■ **Work required**
Write out, word for word, every line in the data below from the one containing "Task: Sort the" to the one containing "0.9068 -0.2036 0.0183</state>", both of them included.

*** Extracted records Section Begins ***

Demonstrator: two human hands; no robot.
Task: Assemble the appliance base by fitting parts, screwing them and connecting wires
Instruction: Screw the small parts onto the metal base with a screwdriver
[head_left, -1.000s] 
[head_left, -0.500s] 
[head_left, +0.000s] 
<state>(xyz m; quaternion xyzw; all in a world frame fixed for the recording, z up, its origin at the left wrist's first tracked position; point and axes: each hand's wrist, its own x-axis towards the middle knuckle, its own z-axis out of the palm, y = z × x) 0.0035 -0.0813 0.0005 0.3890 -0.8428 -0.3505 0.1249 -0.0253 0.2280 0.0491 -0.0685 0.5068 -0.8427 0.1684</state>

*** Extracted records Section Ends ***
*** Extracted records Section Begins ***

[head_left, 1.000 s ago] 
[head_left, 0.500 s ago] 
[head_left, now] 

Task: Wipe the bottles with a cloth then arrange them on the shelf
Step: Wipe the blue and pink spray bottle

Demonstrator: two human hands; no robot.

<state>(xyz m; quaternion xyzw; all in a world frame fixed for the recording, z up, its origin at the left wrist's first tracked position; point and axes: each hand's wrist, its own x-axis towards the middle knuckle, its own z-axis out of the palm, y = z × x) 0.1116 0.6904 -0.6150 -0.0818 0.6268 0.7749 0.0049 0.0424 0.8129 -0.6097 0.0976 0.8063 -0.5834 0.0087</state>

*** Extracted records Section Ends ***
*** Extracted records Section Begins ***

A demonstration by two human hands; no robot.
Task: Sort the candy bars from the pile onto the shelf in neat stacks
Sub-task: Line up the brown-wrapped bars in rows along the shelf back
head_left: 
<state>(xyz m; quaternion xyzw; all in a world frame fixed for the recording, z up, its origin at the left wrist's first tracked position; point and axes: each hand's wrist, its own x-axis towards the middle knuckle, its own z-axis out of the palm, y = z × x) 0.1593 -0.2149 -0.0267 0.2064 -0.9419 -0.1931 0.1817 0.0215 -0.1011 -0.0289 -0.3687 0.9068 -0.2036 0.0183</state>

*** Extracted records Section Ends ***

■ **Response for this exercise**
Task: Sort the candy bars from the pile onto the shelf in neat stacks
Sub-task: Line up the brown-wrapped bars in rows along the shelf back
head_left: 
<state>(xyz m; quaternion xyzw; all in a world frame fixed for the recording, z up, its origin at the left wrist's first tracked position; point and axes: each hand's wrist, its own x-axis towards the middle knuckle, its own z-axis out of the palm, y = z × x) 0.1593 -0.2149 -0.0267 0.2064 -0.9419 -0.1931 0.1817 0.0215 -0.1011 -0.0289 -0.3687 0.9068 -0.2036 0.0183</state>

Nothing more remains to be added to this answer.